=== Task ===
Line by line, retype the material below exactly, from its first line up to and including the one holding "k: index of".
══ Source data
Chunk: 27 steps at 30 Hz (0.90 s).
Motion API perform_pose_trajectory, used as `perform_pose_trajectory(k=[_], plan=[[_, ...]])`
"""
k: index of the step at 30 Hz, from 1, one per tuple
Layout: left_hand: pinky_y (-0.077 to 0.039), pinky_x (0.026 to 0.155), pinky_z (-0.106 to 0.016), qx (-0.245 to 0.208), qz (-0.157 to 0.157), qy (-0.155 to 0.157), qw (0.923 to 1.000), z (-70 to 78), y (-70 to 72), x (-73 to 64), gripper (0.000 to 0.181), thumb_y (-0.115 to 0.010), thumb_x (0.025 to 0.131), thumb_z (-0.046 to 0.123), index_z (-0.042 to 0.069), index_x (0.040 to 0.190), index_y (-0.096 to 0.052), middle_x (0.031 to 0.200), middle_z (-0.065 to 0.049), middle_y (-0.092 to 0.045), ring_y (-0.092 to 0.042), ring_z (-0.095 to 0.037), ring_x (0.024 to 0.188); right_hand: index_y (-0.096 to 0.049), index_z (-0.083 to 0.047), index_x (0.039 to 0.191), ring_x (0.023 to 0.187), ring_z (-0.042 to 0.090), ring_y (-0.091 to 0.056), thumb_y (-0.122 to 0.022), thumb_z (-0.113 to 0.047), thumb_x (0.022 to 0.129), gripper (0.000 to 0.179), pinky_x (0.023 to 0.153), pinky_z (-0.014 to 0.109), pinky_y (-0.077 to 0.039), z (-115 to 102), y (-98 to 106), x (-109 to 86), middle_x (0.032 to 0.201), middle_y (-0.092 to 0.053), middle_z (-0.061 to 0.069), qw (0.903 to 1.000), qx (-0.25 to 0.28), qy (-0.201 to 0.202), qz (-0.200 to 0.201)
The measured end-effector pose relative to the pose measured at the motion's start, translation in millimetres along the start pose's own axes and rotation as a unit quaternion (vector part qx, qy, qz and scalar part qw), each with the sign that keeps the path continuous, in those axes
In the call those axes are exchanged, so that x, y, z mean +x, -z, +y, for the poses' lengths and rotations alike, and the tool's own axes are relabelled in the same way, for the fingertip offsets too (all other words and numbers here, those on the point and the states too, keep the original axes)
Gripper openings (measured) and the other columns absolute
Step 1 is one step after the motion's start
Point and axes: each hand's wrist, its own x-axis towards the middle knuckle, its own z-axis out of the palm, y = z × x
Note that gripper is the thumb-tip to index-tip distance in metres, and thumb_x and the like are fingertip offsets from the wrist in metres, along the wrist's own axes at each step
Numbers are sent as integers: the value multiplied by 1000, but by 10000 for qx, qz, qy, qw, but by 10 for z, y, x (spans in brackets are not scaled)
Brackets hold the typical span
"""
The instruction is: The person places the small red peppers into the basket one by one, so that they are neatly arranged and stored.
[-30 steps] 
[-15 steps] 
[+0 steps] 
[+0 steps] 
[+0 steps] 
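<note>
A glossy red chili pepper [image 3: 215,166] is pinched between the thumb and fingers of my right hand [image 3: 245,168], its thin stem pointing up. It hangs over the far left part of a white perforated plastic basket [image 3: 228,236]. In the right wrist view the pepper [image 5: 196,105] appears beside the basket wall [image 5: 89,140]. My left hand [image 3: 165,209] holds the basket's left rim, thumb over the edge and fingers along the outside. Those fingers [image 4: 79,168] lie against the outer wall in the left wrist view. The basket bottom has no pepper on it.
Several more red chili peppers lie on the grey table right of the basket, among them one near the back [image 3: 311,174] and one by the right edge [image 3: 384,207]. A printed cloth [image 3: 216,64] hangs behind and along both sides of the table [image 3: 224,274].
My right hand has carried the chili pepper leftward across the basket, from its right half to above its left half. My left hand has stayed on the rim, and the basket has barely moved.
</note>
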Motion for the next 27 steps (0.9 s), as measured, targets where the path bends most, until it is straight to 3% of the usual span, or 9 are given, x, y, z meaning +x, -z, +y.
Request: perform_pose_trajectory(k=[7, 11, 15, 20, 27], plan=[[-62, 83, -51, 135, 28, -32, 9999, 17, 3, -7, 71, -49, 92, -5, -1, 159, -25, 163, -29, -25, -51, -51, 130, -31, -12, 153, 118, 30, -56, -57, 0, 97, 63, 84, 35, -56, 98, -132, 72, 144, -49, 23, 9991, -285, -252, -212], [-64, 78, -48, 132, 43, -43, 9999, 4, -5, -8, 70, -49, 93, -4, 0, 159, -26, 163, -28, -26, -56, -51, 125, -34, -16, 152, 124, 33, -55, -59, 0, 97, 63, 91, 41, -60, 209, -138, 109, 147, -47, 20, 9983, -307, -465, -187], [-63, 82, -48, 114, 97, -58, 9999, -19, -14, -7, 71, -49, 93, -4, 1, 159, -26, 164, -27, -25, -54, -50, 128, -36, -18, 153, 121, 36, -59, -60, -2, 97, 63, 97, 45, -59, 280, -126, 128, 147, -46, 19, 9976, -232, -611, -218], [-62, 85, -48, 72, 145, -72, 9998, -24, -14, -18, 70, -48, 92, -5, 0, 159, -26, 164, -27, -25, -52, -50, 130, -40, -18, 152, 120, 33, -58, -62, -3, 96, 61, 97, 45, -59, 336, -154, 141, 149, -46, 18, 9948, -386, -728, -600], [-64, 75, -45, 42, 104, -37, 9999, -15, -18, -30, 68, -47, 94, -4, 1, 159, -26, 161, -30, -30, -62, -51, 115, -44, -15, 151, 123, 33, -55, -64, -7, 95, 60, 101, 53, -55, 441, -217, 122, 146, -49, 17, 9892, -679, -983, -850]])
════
=== Result below ===
Chunk: 27 steps at 30 Hz (0.90 s).
Motion API perform_pose_trajectory, used as `perform_pose_trajectory(k=[_], plan=[[_, ...]])`
"""
k: index of the step at 30 Hz, from 1, one per tuple

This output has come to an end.